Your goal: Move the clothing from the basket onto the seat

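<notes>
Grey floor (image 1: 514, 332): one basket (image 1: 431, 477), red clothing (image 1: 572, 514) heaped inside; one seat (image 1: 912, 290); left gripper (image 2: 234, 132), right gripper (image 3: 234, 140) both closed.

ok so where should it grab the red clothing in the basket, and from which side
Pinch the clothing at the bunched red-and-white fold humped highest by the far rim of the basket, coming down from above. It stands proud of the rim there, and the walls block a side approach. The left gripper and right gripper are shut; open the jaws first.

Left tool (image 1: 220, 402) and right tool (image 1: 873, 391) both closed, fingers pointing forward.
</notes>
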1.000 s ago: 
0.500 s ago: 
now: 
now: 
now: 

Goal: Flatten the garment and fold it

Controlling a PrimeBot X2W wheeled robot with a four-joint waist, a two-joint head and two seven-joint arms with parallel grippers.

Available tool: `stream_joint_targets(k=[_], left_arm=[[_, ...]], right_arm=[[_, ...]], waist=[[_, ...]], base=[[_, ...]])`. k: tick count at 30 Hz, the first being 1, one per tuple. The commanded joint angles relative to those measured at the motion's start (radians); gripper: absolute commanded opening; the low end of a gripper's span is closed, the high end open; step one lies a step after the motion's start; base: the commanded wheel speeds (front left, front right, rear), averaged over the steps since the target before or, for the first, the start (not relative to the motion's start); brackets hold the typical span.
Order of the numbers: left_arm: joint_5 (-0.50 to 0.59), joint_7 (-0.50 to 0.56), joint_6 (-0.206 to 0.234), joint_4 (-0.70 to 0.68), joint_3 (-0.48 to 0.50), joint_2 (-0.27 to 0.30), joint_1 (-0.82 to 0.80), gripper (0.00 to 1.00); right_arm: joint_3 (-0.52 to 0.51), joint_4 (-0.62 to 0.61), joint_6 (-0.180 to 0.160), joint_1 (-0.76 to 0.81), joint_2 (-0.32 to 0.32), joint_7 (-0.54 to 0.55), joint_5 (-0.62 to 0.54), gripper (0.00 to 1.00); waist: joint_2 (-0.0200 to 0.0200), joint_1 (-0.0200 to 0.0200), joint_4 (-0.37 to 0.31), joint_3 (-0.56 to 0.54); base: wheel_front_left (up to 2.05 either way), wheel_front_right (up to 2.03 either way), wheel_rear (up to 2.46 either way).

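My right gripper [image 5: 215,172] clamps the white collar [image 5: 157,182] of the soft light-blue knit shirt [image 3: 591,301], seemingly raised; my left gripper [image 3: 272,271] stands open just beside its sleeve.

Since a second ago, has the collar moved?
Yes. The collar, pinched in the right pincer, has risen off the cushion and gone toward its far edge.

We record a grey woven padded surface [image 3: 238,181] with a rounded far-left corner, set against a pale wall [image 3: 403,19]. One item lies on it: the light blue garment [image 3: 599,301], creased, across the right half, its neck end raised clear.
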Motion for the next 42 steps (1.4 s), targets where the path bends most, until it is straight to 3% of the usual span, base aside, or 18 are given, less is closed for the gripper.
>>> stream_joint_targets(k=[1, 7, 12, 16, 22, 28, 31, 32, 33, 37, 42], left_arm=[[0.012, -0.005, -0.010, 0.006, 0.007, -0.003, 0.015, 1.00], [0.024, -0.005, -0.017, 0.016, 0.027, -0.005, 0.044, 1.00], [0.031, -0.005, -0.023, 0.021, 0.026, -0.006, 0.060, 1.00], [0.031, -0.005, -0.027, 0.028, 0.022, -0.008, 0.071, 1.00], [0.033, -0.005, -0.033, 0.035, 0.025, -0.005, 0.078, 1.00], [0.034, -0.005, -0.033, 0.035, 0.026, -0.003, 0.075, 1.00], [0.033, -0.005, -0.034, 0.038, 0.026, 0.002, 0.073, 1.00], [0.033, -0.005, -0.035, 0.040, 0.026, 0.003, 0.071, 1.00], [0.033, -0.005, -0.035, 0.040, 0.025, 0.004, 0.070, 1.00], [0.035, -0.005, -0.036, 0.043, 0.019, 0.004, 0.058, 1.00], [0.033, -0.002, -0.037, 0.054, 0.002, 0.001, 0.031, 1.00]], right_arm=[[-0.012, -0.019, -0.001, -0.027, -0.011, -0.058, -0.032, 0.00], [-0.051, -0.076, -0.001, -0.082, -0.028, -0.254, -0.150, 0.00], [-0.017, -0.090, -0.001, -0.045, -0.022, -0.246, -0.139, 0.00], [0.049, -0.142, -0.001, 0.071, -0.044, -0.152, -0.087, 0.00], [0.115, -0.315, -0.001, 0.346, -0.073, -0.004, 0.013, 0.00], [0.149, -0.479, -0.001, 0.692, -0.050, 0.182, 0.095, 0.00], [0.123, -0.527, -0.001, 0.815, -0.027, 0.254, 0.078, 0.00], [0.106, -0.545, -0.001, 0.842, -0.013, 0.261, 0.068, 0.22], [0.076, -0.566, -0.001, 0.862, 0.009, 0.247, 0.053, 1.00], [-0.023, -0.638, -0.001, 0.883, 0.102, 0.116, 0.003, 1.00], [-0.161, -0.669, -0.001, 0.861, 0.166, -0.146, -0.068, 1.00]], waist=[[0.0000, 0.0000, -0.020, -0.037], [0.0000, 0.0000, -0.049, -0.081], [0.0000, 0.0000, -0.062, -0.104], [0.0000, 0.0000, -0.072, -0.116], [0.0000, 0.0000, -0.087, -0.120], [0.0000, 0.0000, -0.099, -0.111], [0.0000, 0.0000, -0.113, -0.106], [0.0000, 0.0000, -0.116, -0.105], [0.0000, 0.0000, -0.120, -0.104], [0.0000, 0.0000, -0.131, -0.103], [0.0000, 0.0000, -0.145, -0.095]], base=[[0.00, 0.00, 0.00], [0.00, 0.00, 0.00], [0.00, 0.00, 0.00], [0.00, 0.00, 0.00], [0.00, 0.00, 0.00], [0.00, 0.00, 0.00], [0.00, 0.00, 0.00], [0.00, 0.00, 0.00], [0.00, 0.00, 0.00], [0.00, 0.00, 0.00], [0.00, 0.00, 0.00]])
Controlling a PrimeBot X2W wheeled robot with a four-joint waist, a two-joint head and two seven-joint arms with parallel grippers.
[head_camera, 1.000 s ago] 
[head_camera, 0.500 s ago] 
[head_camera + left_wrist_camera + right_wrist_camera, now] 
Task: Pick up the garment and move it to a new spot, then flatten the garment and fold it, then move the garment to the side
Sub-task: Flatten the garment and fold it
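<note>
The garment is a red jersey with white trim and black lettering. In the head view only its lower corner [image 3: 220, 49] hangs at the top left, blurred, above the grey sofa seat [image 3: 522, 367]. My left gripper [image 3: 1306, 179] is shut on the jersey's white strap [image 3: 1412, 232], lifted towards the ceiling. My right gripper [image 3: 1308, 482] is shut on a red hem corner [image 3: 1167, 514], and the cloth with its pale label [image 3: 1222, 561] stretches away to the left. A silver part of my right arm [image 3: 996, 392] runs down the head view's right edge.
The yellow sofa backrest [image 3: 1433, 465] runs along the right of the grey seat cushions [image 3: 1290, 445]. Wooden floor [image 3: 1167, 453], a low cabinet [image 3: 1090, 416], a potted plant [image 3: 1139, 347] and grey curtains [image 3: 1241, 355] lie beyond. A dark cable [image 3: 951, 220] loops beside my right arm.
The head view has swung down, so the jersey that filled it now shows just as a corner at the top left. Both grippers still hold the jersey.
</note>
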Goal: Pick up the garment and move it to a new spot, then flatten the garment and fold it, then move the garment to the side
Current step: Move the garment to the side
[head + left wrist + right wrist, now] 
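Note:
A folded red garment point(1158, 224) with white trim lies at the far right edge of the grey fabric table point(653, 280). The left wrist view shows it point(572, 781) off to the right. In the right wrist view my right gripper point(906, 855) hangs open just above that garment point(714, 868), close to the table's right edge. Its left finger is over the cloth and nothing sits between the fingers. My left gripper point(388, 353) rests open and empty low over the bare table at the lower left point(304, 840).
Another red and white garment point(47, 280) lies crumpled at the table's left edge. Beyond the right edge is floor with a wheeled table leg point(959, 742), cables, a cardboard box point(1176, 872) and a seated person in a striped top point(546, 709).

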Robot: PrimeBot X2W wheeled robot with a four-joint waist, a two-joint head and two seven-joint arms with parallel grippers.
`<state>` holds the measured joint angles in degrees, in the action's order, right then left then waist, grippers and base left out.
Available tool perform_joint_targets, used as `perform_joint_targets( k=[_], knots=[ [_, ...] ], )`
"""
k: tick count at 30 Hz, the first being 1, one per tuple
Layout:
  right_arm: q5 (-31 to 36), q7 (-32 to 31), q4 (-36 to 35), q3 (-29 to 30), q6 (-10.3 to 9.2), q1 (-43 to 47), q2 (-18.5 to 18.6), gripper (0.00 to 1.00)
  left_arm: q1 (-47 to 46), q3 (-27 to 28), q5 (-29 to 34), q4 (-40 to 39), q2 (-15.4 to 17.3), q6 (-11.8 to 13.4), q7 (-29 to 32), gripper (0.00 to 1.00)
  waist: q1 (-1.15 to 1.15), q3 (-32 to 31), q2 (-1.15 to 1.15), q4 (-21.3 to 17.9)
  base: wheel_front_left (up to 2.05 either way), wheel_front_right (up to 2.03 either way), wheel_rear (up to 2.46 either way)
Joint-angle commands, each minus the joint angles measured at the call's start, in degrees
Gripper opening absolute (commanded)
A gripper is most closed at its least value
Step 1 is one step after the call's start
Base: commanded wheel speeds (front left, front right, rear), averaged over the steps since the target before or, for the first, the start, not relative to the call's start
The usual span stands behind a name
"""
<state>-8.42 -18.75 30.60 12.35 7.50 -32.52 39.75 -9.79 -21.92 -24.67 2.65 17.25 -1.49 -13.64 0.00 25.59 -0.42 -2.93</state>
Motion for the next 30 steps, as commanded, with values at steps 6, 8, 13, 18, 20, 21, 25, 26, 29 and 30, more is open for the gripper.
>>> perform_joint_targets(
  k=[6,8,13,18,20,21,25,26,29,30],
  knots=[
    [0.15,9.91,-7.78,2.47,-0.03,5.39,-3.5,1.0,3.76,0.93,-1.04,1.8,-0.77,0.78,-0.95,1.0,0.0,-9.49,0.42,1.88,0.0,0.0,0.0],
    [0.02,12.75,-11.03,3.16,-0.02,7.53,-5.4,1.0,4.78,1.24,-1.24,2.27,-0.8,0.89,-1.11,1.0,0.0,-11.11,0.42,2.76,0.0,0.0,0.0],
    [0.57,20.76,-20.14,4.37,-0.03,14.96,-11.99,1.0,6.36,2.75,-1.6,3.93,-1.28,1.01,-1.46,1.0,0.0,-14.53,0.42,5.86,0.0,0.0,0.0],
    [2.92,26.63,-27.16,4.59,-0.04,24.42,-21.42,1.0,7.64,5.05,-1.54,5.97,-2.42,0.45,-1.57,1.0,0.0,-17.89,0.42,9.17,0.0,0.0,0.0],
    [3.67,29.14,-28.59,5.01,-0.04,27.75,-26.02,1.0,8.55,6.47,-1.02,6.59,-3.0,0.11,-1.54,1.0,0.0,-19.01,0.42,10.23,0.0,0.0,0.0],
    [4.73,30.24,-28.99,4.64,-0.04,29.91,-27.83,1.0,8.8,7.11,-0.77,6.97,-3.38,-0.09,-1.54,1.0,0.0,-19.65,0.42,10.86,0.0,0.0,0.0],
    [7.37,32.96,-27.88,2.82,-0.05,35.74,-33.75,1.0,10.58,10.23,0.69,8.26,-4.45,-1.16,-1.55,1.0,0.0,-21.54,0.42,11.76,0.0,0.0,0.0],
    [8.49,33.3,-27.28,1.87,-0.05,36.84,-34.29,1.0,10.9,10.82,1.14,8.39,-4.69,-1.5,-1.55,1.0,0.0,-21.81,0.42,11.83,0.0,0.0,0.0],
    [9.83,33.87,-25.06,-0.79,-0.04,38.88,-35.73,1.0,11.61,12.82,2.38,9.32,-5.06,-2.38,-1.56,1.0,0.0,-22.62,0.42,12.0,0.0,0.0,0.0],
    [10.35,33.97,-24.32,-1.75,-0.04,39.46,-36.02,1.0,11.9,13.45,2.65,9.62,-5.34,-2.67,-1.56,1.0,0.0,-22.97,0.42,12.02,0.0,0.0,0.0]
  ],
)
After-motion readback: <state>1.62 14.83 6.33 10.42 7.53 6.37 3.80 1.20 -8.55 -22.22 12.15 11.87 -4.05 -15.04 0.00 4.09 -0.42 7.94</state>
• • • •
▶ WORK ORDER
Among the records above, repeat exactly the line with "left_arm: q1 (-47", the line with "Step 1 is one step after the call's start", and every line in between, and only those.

▶ TASK RESPONSE
  left_arm: q1 (-47 to 46), q3 (-27 to 28), q5 (-29 to 34), q4 (-40 to 39), q2 (-15.4 to 17.3), q6 (-11.8 to 13.4), q7 (-29 to 32), gripper (0.00 to 1.00)
  waist: q1 (-1.15 to 1.15), q3 (-32 to 31), q2 (-1.15 to 1.15), q4 (-21.3 to 17.9)
  base: wheel_front_left (up to 2.05 either way), wheel_front_right (up to 2.03 either way), wheel_rear (up to 2.46 either way)
Joint-angle commands, each minus the joint angles measured at the call's start, in degrees
Gripper opening absolute (commanded)
A gripper is most closed at its least value
Step 1 is one step after the call's start

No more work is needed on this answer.